- [DATASET]
⟨

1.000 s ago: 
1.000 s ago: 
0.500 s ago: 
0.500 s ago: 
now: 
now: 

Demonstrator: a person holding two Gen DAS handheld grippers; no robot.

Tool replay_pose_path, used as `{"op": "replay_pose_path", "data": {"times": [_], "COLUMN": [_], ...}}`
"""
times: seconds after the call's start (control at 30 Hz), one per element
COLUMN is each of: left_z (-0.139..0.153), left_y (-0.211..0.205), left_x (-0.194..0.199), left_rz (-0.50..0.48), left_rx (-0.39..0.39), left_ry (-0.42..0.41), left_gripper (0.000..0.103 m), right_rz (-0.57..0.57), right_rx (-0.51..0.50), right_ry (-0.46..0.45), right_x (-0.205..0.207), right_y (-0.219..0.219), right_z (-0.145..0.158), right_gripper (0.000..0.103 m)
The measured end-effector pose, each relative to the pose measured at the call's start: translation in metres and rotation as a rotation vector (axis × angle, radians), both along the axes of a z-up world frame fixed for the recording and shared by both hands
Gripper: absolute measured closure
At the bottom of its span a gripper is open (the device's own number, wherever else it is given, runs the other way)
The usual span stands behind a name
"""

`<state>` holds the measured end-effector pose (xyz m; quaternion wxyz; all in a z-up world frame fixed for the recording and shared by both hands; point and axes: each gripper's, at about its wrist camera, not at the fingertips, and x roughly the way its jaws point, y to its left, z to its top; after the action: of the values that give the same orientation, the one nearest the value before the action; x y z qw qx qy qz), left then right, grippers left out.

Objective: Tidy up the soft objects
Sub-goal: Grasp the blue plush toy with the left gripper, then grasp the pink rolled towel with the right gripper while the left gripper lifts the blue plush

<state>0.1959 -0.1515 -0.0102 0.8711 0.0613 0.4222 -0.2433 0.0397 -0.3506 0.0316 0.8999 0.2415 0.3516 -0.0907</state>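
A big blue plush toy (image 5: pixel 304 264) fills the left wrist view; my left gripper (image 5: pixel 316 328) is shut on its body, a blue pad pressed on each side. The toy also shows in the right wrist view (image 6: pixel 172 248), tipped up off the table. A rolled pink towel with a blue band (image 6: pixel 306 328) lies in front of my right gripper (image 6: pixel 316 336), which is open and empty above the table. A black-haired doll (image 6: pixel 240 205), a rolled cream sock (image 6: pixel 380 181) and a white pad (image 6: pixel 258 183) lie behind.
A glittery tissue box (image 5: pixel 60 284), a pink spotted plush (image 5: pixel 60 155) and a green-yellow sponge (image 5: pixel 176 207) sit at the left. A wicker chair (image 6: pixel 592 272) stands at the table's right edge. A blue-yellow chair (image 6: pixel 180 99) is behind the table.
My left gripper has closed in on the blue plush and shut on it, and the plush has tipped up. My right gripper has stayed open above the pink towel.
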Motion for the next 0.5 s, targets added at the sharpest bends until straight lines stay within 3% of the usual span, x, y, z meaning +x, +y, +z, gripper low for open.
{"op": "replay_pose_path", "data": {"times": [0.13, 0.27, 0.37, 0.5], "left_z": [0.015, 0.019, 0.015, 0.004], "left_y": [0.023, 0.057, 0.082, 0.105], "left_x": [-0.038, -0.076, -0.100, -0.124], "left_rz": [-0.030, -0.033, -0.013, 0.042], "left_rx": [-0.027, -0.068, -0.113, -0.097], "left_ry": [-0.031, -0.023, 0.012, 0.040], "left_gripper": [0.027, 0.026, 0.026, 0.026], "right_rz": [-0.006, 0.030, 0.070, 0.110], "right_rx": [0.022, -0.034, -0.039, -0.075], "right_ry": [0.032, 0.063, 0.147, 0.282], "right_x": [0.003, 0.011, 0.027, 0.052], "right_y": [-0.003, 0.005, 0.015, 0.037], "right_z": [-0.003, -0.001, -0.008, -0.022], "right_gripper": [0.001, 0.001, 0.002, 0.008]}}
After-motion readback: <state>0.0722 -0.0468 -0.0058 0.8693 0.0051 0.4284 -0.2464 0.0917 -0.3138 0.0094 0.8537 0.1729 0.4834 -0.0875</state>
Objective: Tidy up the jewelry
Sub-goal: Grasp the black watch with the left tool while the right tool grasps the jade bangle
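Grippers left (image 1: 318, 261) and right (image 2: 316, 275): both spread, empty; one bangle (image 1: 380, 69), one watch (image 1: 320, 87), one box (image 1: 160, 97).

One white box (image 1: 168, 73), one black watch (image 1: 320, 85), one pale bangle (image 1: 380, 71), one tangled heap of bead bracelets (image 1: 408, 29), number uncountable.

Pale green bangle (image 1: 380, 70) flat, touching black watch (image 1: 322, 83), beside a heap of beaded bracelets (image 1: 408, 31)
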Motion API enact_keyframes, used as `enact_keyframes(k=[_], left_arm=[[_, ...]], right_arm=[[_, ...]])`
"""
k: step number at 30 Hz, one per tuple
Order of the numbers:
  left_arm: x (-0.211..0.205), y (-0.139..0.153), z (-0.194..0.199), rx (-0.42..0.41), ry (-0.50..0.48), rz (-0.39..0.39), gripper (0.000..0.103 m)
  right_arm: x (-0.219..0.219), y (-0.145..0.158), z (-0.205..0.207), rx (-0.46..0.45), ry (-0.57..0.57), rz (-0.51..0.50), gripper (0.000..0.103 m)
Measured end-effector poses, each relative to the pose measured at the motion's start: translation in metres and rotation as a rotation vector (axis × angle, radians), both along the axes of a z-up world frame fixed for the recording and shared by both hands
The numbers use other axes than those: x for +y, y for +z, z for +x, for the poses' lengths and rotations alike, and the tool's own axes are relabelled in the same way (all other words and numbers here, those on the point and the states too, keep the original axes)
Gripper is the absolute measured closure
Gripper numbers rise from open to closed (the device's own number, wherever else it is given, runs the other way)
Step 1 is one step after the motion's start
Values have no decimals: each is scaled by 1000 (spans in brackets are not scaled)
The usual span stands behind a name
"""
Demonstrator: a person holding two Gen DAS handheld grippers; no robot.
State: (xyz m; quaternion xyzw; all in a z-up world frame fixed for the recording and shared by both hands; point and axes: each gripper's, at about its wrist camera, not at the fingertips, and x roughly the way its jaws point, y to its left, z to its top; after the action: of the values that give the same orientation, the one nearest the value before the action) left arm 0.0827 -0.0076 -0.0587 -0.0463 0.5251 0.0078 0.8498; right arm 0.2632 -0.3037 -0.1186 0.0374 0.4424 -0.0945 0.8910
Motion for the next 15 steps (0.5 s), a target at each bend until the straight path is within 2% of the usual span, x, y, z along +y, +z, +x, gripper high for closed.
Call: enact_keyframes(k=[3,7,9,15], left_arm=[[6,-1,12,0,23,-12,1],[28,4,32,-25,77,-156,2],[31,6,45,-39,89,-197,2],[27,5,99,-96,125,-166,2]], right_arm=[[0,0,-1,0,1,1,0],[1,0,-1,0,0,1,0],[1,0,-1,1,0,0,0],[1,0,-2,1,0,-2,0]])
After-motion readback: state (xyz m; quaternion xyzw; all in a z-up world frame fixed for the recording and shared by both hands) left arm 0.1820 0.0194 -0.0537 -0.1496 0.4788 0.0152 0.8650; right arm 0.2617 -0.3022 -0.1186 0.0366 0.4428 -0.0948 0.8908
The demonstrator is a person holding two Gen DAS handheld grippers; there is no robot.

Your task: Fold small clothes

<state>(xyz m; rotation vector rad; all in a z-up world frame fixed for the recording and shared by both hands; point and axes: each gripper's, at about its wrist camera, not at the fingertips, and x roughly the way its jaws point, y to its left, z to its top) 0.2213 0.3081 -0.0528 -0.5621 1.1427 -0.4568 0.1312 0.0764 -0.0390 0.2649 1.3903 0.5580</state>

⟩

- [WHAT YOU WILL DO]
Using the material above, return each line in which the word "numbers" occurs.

- [RESULT BELOW]
Order of the numbers:
The numbers use other axes than those: x for +y, y for +z, z for +x, for the poses' lengths and rotations alike, and the tool's own axes are relabelled in the same way (all other words and numbers here, those on the point and the states too, keep the original axes)
Gripper numbers rise from open to closed (the device's own number, wherever else it is given, runs the other way)

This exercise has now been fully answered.